Court of Appeals of Ohio,Eighth District, Cuyahoga County.

The STATE of Ohio, Appellee, v. TORRES, Appellant.

No. 89304.

Decided: December 13, 2007

William D. Mason, Cuyahoga County Prosecuting Attorney, and Matthew E. Meyer, Assistant Prosecuting Attorney, for appellee. Richard Agopian and Summers & Vargas Co., LPA, and William L. Summers, Cleveland, for appellant.

 {¶ 1} Defendant-appellant, Angel Torres, appeals the decision of the trial court.   Having reviewed the arguments of the parties and the pertinent law, we hereby reverse and remand this case to the lower court for a hearing.

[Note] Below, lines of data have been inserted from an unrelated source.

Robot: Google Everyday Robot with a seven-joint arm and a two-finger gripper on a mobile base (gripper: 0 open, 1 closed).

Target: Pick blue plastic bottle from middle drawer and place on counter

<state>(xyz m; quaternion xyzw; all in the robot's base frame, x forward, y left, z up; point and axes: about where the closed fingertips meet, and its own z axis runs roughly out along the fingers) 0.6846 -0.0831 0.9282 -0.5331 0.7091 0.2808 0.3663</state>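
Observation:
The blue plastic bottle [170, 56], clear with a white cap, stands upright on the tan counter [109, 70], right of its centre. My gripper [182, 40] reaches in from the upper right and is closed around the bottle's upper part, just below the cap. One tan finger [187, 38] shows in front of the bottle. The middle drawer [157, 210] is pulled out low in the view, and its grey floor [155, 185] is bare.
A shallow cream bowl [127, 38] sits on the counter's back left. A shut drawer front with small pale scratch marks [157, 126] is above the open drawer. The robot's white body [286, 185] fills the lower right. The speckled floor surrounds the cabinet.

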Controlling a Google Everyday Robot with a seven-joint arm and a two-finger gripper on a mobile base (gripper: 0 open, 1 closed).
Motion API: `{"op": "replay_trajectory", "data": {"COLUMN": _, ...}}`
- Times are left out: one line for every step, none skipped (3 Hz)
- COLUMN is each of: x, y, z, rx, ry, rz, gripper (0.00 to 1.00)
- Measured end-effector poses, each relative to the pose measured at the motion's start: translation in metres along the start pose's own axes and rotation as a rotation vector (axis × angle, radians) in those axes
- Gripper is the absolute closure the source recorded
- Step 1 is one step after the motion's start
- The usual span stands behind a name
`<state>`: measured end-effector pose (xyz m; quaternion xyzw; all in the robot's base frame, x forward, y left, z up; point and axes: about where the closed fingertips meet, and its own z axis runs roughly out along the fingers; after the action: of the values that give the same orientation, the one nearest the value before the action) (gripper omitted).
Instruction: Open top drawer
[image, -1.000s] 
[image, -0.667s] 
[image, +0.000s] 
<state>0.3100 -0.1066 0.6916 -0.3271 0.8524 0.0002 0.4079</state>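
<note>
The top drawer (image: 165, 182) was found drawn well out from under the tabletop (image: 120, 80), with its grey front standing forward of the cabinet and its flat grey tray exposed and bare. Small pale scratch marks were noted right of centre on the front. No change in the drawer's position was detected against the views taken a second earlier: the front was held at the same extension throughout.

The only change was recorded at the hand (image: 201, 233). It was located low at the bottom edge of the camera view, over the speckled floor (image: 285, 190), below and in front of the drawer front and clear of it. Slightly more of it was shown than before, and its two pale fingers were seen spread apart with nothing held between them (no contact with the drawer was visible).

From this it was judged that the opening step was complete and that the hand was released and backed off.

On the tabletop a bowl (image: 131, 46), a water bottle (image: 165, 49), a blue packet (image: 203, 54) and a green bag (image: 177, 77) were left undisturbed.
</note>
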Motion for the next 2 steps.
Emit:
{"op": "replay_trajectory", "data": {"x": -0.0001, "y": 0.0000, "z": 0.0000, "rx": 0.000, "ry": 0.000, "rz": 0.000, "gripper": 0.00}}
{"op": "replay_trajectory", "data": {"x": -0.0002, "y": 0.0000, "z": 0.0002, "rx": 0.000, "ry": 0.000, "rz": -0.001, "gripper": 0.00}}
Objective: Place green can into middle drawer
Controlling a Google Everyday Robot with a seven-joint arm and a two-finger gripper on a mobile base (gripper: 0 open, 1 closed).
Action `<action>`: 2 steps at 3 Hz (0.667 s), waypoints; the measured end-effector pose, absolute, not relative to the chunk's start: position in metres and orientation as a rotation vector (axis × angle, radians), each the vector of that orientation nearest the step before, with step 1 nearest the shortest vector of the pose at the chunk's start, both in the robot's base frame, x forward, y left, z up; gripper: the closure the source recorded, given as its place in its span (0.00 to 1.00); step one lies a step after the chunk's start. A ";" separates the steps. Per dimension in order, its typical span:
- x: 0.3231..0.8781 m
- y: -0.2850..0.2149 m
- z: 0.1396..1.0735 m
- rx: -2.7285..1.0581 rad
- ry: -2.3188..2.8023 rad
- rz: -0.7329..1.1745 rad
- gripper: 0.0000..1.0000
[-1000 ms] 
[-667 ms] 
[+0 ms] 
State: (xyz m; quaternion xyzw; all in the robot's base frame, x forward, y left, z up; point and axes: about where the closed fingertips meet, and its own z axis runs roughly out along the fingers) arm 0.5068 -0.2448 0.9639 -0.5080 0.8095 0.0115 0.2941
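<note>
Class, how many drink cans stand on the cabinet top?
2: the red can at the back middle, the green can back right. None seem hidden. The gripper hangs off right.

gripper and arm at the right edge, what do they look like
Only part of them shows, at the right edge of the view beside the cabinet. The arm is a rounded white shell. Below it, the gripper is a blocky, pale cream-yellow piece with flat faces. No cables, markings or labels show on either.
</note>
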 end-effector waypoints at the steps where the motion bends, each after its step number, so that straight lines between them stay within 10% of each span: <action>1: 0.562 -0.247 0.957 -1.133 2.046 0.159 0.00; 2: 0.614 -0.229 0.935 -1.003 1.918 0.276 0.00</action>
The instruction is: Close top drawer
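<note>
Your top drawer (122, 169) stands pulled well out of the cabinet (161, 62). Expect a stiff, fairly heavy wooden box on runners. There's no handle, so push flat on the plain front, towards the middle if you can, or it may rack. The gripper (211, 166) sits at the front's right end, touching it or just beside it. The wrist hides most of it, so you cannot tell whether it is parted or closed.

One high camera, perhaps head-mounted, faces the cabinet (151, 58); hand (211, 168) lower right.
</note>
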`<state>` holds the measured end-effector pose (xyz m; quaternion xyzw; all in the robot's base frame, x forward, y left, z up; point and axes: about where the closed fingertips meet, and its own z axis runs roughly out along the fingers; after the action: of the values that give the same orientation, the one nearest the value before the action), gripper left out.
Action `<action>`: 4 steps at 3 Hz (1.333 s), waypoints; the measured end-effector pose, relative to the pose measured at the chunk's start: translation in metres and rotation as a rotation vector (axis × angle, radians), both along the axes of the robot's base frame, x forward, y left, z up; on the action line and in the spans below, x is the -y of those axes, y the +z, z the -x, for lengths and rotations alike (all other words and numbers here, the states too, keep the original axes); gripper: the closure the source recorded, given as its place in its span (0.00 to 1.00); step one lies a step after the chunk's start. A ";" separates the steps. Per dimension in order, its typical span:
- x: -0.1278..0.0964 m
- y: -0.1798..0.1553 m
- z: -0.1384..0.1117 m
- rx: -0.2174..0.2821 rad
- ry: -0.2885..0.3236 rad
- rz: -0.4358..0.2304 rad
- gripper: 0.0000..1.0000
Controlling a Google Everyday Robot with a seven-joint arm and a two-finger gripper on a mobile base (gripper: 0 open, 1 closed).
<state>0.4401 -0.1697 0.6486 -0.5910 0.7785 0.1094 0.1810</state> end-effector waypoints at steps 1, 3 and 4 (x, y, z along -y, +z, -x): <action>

{¶ 2} Appellant was indicted on August 26, 2003, on four counts of aggravated murder, with specifications for mass murder and felony murder, four counts of aggravated robbery, and four counts of aggravated burglary.1  Appellant entered a plea of not guilty, and the matter proceeded to a jury trial.

{¶ 3} Counsel was appointed and later filed a motion to dismiss counts three and four based on defects in the indictment.   The trial court denied the motion on December 9, 2004.   Trial counsel then filed a writ of prohibition in the court of appeals.   Appellant's motion to stay the proceedings was denied by the trial court.   On December 11, 2004, when the trial court attempted to continue with the trial, defense counsel refused to participate in the case.   Both counsel were removed by the judge, and new counsel was appointed.   On January 10, 2005, the  appeal was dismissed by this court because the denial of the motion was not a final, appealable order.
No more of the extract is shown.